I think her VL would have to be <600,000 IU/ml to qualify for the shorter course, at least according to the European Union Protocol from last year. And, yes, she would have to be non-detectible by week 4, which would be less than 50/50 I think.
But as long as you bring this up, one reasonable strategy for those geno 1's with qualifying viral loads, is to impose a 4-week stop rule. In other words, if non-detectible by week 4, then continue on to 24 weeks. If detectible at week 4, then stop treatment. Problem is that unless the setting is controlled (like the Vertex trials where I believe they do use a similar 4-week stop rule) -- or unless they had a doctor very much onboard -- most people would find it hard to stop at week 4, especially if they had some sort of response. Just too much prepartation -- physical and mental -- that go into beginning treatment and making the decision to start. In any event, and this again is my personal take for me, if I were a stage 1, not sure I'd even want to treat for 24 weeks with 80% odds, but might want to wait a few years to see what the newer treatments bring.

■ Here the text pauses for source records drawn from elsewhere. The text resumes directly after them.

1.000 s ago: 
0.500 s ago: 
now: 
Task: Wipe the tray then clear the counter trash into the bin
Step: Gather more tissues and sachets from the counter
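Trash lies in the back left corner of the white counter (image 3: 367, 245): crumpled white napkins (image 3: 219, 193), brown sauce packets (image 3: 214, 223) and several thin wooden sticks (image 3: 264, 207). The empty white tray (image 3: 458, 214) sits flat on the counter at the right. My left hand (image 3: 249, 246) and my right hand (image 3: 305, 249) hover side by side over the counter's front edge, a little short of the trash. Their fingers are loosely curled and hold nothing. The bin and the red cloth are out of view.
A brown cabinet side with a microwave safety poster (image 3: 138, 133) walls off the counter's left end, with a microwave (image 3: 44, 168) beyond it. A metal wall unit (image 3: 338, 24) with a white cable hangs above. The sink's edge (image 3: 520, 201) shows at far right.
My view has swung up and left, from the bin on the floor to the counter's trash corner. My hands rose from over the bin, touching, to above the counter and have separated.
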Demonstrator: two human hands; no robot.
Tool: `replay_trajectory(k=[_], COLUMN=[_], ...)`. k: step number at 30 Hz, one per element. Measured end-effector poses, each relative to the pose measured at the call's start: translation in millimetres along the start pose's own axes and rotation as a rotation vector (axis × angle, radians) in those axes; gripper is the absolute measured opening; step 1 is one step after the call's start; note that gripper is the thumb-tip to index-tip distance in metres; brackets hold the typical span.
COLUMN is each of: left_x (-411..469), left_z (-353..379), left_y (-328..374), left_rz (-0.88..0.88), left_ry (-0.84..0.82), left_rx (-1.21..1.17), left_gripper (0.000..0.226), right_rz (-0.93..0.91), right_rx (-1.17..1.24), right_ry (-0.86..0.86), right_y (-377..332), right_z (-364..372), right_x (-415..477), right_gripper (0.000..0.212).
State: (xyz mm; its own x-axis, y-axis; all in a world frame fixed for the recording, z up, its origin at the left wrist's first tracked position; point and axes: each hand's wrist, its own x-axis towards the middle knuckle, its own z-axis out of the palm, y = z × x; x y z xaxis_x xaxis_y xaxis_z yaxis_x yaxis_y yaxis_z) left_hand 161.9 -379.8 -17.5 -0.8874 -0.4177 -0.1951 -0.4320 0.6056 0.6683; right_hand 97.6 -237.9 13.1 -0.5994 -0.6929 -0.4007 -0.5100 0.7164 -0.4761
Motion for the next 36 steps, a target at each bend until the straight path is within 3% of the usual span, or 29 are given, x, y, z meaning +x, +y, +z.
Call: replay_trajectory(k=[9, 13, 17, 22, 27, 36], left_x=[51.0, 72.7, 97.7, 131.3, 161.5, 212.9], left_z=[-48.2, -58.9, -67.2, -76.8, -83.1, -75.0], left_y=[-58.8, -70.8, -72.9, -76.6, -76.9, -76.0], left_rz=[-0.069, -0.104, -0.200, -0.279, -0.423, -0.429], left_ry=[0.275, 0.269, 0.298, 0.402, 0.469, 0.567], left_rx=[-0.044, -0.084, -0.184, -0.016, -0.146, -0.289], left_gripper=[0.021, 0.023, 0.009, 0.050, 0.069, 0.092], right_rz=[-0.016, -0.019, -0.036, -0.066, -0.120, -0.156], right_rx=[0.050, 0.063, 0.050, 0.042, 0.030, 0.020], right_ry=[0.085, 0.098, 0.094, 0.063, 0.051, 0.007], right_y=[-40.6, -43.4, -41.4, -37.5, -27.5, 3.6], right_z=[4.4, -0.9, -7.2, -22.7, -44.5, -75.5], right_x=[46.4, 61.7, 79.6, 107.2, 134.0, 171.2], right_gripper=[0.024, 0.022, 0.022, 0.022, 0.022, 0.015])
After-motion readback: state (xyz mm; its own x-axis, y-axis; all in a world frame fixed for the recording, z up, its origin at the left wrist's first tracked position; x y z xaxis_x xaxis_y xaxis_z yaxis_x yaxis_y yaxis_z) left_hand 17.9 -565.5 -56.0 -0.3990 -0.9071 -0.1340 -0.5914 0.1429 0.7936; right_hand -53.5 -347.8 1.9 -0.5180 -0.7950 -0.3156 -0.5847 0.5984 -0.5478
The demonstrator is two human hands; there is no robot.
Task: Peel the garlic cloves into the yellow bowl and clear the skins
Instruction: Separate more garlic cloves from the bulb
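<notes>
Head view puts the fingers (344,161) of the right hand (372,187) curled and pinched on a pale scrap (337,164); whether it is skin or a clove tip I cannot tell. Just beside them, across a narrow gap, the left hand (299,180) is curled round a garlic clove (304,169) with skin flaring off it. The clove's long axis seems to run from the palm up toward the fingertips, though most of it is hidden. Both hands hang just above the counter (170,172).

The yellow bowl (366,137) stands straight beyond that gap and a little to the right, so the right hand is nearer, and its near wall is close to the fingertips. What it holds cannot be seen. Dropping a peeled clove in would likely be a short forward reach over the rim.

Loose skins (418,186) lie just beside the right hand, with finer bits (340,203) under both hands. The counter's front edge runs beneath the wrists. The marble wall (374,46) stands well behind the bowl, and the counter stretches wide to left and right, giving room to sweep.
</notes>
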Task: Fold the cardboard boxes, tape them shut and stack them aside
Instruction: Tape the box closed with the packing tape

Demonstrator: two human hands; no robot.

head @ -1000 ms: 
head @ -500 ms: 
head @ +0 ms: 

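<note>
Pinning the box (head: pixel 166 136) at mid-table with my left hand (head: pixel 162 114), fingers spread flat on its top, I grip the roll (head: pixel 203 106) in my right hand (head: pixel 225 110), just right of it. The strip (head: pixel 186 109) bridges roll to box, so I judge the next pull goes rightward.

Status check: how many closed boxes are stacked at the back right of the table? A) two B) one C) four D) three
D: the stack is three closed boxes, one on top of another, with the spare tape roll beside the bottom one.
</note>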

Yes, your points are good, and that is why I answered in a general sense. As to what point would *I* treat, I best way to answer this is to tell you when I actually treated.
I treated three years after I thought my doctor told me I was between stage 3 and 4 (I was actually stage 3 but that wasn't made clear to me.)
Am I suggesting everyone wait that long? H*ll no. I pushed it to the very limit, for a number of reasons (an acute flare pushed it off a year or so) but the primary reason was what I had heard about interferon treatment.
Would I have treated earlier if newer/shorter/less toxic treatments were hypothetically available at that time? I'm sure I would have taken that into serious consideration.
I am one that decided to treat and did qualify as RVR. I had no liver damage . I did 36 weeks of 48. I am glad I treated. There are alot of thing that factor into treatment and response. For me, being a mother of 2 small children, i was sooooo afraid of them getting ahold of my toothbrush, or whatever and passing it to them. All i wanted was the disease out of my body, NOW!!!!! When I found out I had hep c, i was devestaed and not to mention uninsured. I had to FIGHT to get the medicine, iin no way wanted any part of waiting for tx. However, i had little knowledge about all of the studies that suggest that shorter treatment can be possible for RVR's. I would make sure you learn AS MUCH as possible and make the deceision that is RIGHT FOR YOU. You will have a peace that surpasses all understanding and that will be how you know its the RIGHT deceision.
RESEARCH, RESEARCH, RESEARCH!!!!!!!!
Darn now i dont know what to do again lol. Thank yall so much for all your help....dont know what id do without this place, makes me feel better and not be as scared. (smile) Before i found this site i was a crazy person with all of this on my mind. I come here everyday and read, still have alot to learn, but im doing my best. I am thankful for all of you here.
Slow Friday I guess and not too many people have chimed in on your situation. But from past threads of this sort, it generally runs around 50-50 in terms of whether someone like yourself should treat now, in fact probably the majority here would think you should, but of course keep in mind that the folks here have in most cases already made a decision to treat therefore may have some bias. I don't think anyone would argue, however, that you do have choices and you do have the time to think about those choices.
All the best,
Oops read the VL as copies not IUs.
The VL would probably need to be <400K to do the short course.
I do like the idea of the 4 or 12 week stop rule though.
It would give you a much better chance the second time round.
Would have to be better than booking yourself in for 72 weeks as well.
I agree that it would be hard to stop as we tend to be in fight mode when on Tx.
Congrats on your mininmal liver damage...Thats good! Wish you good luck on whatever decision you make. I know its a tough one!!